Friday, March 10, 2017

Salmon Citrus Salad

A lunch we all dream about, this Salmon Citrus Salad takes minutes to throw together!

To keep things simple, I do a bit of prep for this salad. Such as washing and drying the greens and blueberries or shredding the carrots. Thinly shaving the fennel and slicing the oranges also makes things easy. The biggest timesaver is roasting the salmon. I simply season several 3 to 4 oz salmon filets with salt & pepper. Each filet gets a slice or two of lemon and a few slices of onion on top. Then I roast them for about 15 minutes at 400 F. They turn out super easy and flavorful this way.

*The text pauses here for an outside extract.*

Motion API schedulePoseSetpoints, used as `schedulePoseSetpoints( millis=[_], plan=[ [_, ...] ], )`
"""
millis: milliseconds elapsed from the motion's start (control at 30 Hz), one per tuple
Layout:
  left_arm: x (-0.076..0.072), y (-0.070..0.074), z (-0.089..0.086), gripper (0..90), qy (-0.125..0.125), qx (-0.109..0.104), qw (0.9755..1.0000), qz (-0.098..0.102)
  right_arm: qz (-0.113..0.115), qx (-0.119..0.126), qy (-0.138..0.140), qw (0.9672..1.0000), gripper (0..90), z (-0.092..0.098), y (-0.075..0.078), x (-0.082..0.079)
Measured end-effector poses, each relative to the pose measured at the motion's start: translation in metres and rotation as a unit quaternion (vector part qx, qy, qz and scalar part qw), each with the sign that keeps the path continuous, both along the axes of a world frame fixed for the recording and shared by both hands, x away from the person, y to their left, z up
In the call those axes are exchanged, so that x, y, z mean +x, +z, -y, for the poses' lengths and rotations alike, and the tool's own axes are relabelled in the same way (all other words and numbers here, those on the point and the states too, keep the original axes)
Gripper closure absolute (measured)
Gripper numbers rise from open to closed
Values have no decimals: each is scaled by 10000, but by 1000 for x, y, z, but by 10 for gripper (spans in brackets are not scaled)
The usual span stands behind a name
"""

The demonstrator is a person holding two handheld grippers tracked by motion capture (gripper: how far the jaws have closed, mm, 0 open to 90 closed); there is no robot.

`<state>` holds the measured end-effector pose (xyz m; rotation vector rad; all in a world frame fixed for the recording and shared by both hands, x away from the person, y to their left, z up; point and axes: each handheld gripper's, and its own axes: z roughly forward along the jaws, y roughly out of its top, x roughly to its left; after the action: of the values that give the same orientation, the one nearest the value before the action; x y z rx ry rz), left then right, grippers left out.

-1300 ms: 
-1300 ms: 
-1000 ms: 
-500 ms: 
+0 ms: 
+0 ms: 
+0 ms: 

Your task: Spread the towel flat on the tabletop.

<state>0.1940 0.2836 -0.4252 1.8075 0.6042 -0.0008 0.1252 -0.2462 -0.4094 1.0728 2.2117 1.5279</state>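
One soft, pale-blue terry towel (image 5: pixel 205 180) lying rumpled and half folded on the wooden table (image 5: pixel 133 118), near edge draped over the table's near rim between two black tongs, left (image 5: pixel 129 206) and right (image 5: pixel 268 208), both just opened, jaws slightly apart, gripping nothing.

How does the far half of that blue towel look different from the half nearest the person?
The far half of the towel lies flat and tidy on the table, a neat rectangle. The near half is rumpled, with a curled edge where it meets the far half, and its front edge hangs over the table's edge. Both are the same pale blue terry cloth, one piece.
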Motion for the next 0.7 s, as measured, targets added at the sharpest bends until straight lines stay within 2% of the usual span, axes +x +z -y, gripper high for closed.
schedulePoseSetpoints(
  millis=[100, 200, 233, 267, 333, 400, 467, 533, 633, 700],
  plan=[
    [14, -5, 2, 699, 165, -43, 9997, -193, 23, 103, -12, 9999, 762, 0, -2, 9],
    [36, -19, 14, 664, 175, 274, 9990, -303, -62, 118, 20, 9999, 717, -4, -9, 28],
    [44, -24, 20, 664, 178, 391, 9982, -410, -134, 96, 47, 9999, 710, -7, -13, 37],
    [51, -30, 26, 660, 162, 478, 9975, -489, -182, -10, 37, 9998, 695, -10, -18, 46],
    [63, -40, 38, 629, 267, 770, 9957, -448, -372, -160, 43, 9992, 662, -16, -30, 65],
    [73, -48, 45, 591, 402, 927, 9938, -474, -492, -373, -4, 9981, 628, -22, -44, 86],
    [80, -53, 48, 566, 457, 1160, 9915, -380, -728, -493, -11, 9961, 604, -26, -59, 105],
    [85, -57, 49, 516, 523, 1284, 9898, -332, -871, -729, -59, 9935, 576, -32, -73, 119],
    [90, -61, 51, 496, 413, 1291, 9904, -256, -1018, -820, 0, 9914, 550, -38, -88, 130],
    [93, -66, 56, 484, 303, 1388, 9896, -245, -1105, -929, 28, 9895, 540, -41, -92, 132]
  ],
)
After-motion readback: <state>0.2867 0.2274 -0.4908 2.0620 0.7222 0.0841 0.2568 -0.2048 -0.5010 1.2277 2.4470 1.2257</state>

Perfect for salads and easy dinners!

Salmon Citrus Salad
Serves 1
  • 1 (4 oz) salmon filet, roasted
  • 2 to 3 cups baby kale spring mix, or any tender salad green
  • 1 sliced blood orange, rind removed
  • 1/4 small bulb fennel, thinly sliced
  • 1/4 avocado, sliced
  • 1/4 cup shredded carrots
  • 1/4 cup blueberries
  • 1 tablespoon extra virgin olive oil
  • 1 tablespoon lime juice
  • 1 tablespoon lemon juice
  • 1 teaspoon honey, or any other sweetener to taste
  • 1/4 teaspoon dijon mustard
  • pinch garlic powder
  • pinch ground ginger
  • salt & pepper, to taste
To a bowl, add all the dressing ingredients and whisk to combine. Dress the greens as desired. Scoop into a bowl. Top with cooked salmon, orange slices, shaved fennel, sliced avocado, shredded carrots, and blueberries. Enjoy!